Start of Source data

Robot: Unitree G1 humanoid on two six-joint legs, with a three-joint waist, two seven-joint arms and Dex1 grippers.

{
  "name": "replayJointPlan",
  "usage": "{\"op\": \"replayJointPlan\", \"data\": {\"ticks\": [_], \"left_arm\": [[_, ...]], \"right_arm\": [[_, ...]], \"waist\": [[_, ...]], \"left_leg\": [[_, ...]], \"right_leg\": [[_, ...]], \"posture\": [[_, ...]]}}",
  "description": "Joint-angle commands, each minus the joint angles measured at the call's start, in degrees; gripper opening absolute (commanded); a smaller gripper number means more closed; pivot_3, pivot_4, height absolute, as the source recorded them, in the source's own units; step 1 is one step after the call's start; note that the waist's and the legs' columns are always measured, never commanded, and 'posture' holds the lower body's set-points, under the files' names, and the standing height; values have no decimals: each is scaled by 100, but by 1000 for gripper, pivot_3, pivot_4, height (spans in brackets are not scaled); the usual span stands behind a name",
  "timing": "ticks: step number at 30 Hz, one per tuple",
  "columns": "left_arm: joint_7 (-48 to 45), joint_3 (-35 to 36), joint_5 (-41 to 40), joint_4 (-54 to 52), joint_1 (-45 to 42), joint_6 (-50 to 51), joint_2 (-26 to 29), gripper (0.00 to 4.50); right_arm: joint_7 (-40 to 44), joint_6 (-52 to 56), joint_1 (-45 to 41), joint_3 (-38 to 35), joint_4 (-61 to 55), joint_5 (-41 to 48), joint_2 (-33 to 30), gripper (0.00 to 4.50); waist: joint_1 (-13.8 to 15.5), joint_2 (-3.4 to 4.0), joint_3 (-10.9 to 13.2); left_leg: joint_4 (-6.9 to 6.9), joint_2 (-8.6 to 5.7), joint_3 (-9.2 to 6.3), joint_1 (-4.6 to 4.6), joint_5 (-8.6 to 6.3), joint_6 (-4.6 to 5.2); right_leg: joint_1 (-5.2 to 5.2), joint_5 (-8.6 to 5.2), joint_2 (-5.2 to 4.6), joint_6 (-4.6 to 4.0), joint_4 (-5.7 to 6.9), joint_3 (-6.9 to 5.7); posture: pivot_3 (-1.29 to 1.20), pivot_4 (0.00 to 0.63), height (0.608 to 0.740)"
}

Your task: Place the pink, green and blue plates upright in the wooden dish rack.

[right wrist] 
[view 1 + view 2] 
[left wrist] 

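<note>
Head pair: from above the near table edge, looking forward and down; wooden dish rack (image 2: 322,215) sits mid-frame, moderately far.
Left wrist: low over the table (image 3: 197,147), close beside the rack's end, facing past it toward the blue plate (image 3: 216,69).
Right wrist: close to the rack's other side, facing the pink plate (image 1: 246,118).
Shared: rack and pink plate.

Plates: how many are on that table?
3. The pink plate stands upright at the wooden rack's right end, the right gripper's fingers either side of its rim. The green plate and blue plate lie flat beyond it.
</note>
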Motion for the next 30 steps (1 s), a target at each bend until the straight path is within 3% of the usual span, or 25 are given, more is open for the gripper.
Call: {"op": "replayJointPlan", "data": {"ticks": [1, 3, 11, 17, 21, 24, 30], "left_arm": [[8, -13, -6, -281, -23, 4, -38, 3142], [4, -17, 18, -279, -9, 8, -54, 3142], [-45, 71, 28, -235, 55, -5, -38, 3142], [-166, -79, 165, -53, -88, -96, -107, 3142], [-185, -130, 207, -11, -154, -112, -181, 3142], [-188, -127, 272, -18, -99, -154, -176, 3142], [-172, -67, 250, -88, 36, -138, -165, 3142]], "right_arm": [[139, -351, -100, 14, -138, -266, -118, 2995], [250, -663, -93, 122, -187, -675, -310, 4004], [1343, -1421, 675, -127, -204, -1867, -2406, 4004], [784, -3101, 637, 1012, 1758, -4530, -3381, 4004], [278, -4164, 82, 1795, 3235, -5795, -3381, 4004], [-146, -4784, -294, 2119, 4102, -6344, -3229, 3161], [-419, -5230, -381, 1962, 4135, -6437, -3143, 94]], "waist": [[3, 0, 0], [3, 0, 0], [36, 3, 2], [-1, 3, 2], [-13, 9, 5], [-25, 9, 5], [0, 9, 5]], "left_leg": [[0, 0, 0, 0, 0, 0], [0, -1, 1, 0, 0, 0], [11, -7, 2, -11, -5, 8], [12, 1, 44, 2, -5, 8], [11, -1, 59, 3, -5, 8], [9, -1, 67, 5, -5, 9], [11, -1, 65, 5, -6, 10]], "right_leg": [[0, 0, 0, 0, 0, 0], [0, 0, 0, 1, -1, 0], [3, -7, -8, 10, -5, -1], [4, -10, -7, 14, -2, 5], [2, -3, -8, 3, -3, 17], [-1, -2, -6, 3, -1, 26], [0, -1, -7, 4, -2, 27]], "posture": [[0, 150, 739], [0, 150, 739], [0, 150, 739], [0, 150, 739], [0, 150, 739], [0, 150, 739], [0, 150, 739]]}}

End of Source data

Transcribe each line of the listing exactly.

> **Result of this exercise**:
Robot: Unitree G1 humanoid on two six-joint legs, with a three-joint waist, two seven-joint arms and Dex1 grippers.

{
  "name": "replayJointPlan",
  "usage": "{\"op\": \"replayJointPlan\", \"data\": {\"ticks\": [_], \"left_arm\": [[_, ...]], \"right_arm\": [[_, ...]], \"waist\": [[_, ...]], \"left_leg\": [[_, ...]], \"right_leg\": [[_, ...]], \"posture\": [[_, ...]]}}",
  "description": "Joint-angle commands, each minus the joint angles measured at the call's start, in degrees; gripper opening absolute (commanded); a smaller gripper number means more closed; pivot_3, pivot_4, height absolute, as the source recorded them, in the source's own units; step 1 is one step after the call's start; note that the waist's and the legs' columns are always measured, never commanded, and 'posture' holds the lower body's set-points, under the files' names, and the standing height; values have no decimals: each is scaled by 100, but by 1000 for gripper, pivot_3, pivot_4, height (spans in brackets are not scaled); the usual span stands behind a name",
  "timing": "ticks: step number at 30 Hz, one per tuple",
  "columns": "left_arm: joint_7 (-48 to 45), joint_3 (-35 to 36), joint_5 (-41 to 40), joint_4 (-54 to 52), joint_1 (-45 to 42), joint_6 (-50 to 51), joint_2 (-26 to 29), gripper (0.00 to 4.50); right_arm: joint_7 (-40 to 44), joint_6 (-52 to 56), joint_1 (-45 to 41), joint_3 (-38 to 35), joint_4 (-61 to 55), joint_5 (-41 to 48), joint_2 (-33 to 30), gripper (0.00 to 4.50); waist: joint_1 (-13.8 to 15.5), joint_2 (-3.4 to 4.0), joint_3 (-10.9 to 13.2); left_leg: joint_4 (-6.9 to 6.9), joint_2 (-8.6 to 5.7), joint_3 (-9.2 to 6.3), joint_1 (-4.6 to 4.6), joint_5 (-8.6 to 6.3), joint_6 (-4.6 to 5.2); right_leg: joint_1 (-5.2 to 5.2), joint_5 (-8.6 to 5.2), joint_2 (-5.2 to 4.6), joint_6 (-4.6 to 4.0), joint_4 (-5.7 to 6.9), joint_3 (-6.9 to 5.7); posture: pivot_3 (-1.29 to 1.20), pivot_4 (0.00 to 0.63), height (0.608 to 0.740)"
}

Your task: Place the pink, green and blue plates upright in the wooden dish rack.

[right wrist] 
[view 1 + view 2] 
[left wrist] 

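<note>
Head pair: from above the near table edge, looking forward and down; wooden dish rack (image 2: 322,215) sits mid-frame, moderately far.
Left wrist: low over the table (image 3: 197,147), close beside the rack's end, facing past it toward the blue plate (image 3: 216,69).
Right wrist: close to the rack's other side, facing the pink plate (image 1: 246,118).
Shared: rack and pink plate.

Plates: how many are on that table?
3. The pink plate stands upright at the wooden rack's right end, the right gripper's fingers either side of its rim. The green plate and blue plate lie flat beyond it.
</note>
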Motion for the next 30 steps (1 s), a target at each bend until the straight path is within 3% of the usual span, or 25 are given, more is open for the gripper.
Call: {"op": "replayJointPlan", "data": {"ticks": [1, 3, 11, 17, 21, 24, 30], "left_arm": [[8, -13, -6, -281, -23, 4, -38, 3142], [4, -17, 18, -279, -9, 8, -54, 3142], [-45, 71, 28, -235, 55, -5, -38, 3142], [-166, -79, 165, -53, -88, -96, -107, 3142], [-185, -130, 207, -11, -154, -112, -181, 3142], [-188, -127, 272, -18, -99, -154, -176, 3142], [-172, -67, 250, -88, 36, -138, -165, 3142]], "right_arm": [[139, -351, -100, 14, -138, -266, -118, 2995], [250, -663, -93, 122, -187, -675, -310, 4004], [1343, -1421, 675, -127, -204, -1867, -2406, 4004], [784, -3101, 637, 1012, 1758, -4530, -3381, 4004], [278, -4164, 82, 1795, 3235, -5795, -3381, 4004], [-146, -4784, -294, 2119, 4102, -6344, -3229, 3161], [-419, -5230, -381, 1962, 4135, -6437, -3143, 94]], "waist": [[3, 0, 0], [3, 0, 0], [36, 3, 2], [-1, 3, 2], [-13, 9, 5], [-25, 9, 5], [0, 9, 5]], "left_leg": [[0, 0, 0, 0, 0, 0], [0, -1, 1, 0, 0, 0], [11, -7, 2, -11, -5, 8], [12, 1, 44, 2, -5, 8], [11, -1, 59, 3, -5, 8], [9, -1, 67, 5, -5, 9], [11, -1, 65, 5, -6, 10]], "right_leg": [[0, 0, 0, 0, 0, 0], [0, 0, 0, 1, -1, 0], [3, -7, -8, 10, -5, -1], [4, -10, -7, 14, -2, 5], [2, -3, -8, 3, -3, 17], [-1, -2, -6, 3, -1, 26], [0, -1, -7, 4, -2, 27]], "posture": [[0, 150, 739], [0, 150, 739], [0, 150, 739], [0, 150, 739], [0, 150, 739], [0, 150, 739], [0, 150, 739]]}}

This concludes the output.